Zhou also participated in several productions, writing the screenplay for Made to Marry and creating intertitles for several of the company's silent films. When the company was experiencing financial difficulties in 1923, Zhou spearheaded the production of the film Orphan Rescues Grandfather. As funding ran out, Zhou pawned his wife's jewellery to ensure that the film could be completed. The film was highly successful, allowing Mingxing to continue production and expand through the mid-1920s.

Minxing united with several other film production companies to establish the Liuhe Film Distribution Company in 1928, with Zhou as a driving force and a member of the executive committee. The company, which sought to promote the domestic film industry, was able to distribute more than 100 films before its closure. Zhou also oversaw the development of animation at the studio, overseeing the hiring of Wang Yang as an apprentice to the Wan brothers.

Through his friend Qian Xingcun, a fellow Anhui native, in the early 1930s Zhou hired Communist writers such as Xia Yan and Zheng Baiqi. This group of writers, working under pseudonyms to avoid censure from the ruling Kuomintang (KMT) government, ultimately produced such works as The Uprising (1933), Children of Our Time (1933), and The Classic for Girls (1934), contributing to the rise of leftist cinema in China. These screenwriters, facing increased pressure from the KMT, withdrew from the company in 1934.

In 1935, Zhou led a group of filmmakers – including the actress Hu Die – to Moscow to attend the inaugural Moscow International Film Festival.

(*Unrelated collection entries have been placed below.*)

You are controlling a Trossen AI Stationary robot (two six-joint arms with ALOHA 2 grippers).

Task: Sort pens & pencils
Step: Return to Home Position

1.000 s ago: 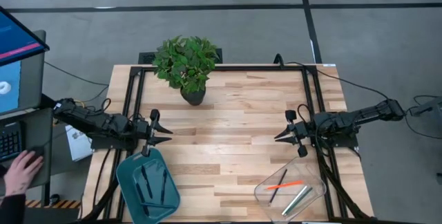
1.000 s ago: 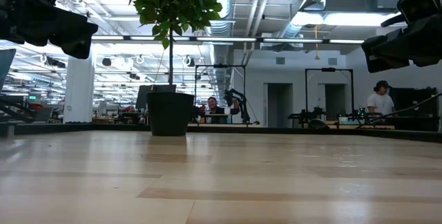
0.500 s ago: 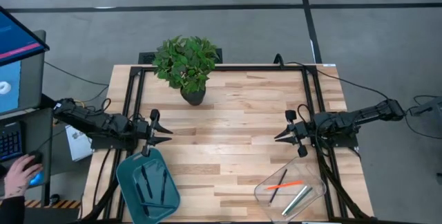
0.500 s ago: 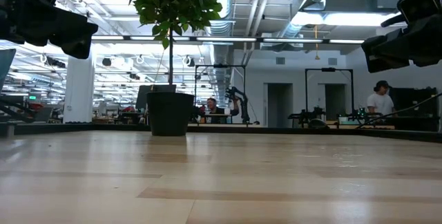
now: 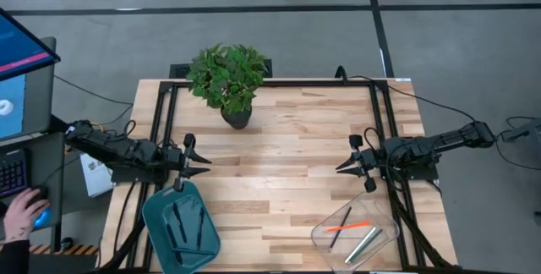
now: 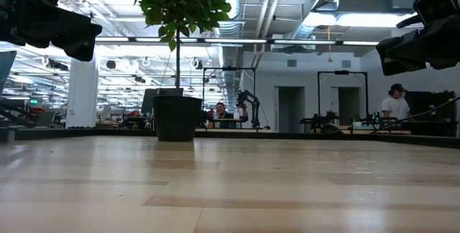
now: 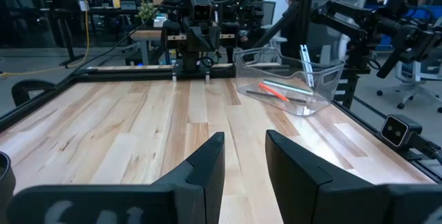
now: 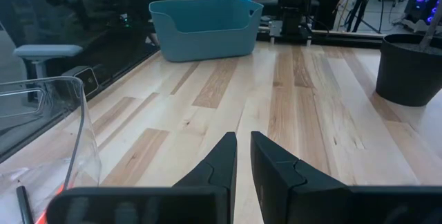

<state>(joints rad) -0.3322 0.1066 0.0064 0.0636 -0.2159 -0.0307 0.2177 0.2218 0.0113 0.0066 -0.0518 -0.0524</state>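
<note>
Both arms are pulled back at their own sides of the table (image 5: 279, 156), and this reads as the return-home step, nearly finished. The left gripper (image 5: 209, 167) hovers by the left edge, just above the teal bin (image 5: 154, 215), fingers a little apart and holding nothing. The right gripper (image 5: 339, 168) hovers by the right edge, its fingers only a narrow slit apart, also empty.

No loose stick shows on the boards, so the sorting looks complete. The next move calls for little: settle the arms at rest, keep the fingers clear of both bins, and carry nothing.

Now the sticks. The teal bin sits at the left corner of the edge opposite the plant (image 5: 226, 75). In it the dark pens (image 5: 178, 225) lie lengthwise, long axes running roughly from the plant's edge toward the opposite edge, slightly slanted.

The clear bin (image 5: 323, 233) sits at the right corner of that same edge. In it:
- The orange pencil (image 5: 348, 225) lies almost crosswise, pointing left edge to right edge with a slight tilt.
- A dark stick (image 5: 336, 236) crosses under it on a diagonal.
- Two pale sticks (image 5: 363, 243) lie side by side, parallel, on a similar diagonal toward the bin's right wall.
</note>
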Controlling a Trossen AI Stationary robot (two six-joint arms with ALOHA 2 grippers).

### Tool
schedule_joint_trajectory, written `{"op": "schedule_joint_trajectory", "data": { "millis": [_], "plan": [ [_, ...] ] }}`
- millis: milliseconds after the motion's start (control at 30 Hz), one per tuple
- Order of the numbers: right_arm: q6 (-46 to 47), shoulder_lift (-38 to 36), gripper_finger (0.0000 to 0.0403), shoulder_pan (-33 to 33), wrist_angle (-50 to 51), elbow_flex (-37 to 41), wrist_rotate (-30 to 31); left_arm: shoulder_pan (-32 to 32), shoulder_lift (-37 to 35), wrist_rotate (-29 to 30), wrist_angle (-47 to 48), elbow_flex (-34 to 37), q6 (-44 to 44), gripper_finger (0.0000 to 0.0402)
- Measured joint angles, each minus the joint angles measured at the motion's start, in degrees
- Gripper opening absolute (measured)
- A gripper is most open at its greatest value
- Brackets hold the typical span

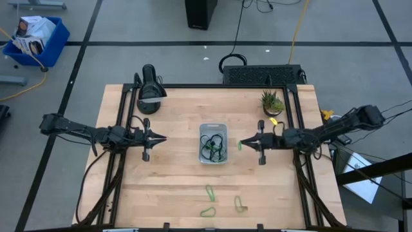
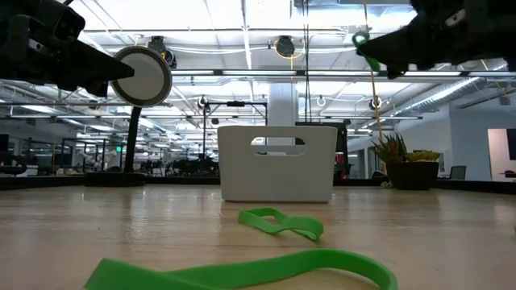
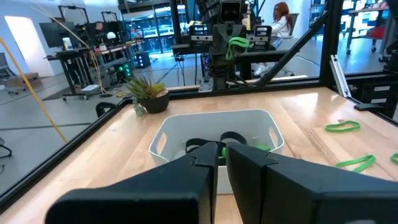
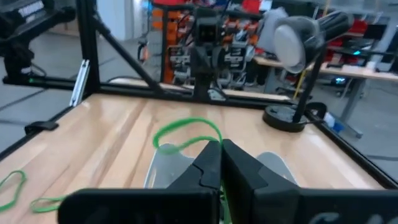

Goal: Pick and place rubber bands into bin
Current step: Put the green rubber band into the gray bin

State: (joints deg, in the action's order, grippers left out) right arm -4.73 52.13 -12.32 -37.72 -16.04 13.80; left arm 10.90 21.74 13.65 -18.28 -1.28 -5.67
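The bin [image 1: 213, 143] stands at the table's middle with dark and light green rubber bands [image 1: 212, 145] inside; it also shows in the low view [image 2: 278, 163]. My right gripper [image 1: 244, 144] hovers just right of the bin, shut on a light green rubber band [image 4: 186, 132]. My left gripper [image 1: 162, 138] is shut and empty, held above the table left of the bin. Three green bands lie flat near the table's front edge [image 1: 210, 192], [image 1: 207, 211], [image 1: 239, 204]. My right gripper pinches the green band between its two fingertips at one spot of the loop [image 4: 210, 143]. The fingers lie level, pointing toward the table's left. The rest of the loop sticks out ahead of the fingertips, lifted clear above the bin's right rim.
A small potted plant [image 1: 271, 101] and a black lamp-like stand [image 1: 149, 87] sit at the table's far side. A black frame [image 1: 122, 116] runs along the table's edges. Two loose green bands [image 2: 282, 223], [image 2: 242, 272] lie close to the low camera.
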Motion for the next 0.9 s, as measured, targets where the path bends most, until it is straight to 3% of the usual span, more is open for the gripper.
{"op": "schedule_joint_trajectory", "data": {
  "millis": [400,633,900],
  "plan": [
    [-0.1,20.6,0.0,9.4,20.5,-22.4,-15.0,0.0,0.0,0.0,-0.9,0.0,-0.1,0.0042],
    [-1.6,32.8,0.0,10.9,31.9,-33.2,-15.8,0.0,0.0,0.0,-0.8,0.0,0.0,0.0042],
    [-0.8,42.1,0.0,12.1,33.0,-38.1,-15.6,0.0,0.0,0.0,-0.7,0.0,0.1,0.0042]
  ]
}}
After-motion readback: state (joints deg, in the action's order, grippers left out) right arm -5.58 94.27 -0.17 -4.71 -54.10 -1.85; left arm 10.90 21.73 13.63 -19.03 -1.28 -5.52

The group toured Europe, visiting Berlin, Paris, London, Geneva, and Rome, where they exhibited such films as Spring Silkworms (1933), Twin Sisters (1934), and Lonely Orchid (1935). As the group travelled, Zhou consulted fellow filmmakers, seeking to obtain deeper knowledge of the process.

Around this time, Zhou and other Shanghai-based filmmakers began to recognize the growing Cantonese-language film industry as a threat to Mandarin-language film production; where Mandarin-language films were limited primarily to northern China, Cantonese films were released throughout China and saw distribution among the Chinese diaspora. Filmmakers thus promoted a policy requiring all films to be distributed in Mandarin, though this was ultimately not implemented due to Cantonese-language filmmakers' successful petition for a postponement and the onset of the Second Sino-Japanese War.

===Later years and death===
In the late 1930s, Zhou sought to reform Mingxing, bringing further leftist writers into the company. He also hired several new actresses, including Bai Yang and Zhou Xuan, who found success through films such as Crossroads.

Minxing closed in 1937, following the Battle of Shanghai. Zhou established several short-lived film companies in Shanghai and Hong Kong in the 1940s. One of these, Jinxing, produced fourteen films between 1940 and 1941. He retired from film in 1949, and died in Shanghai in 1967.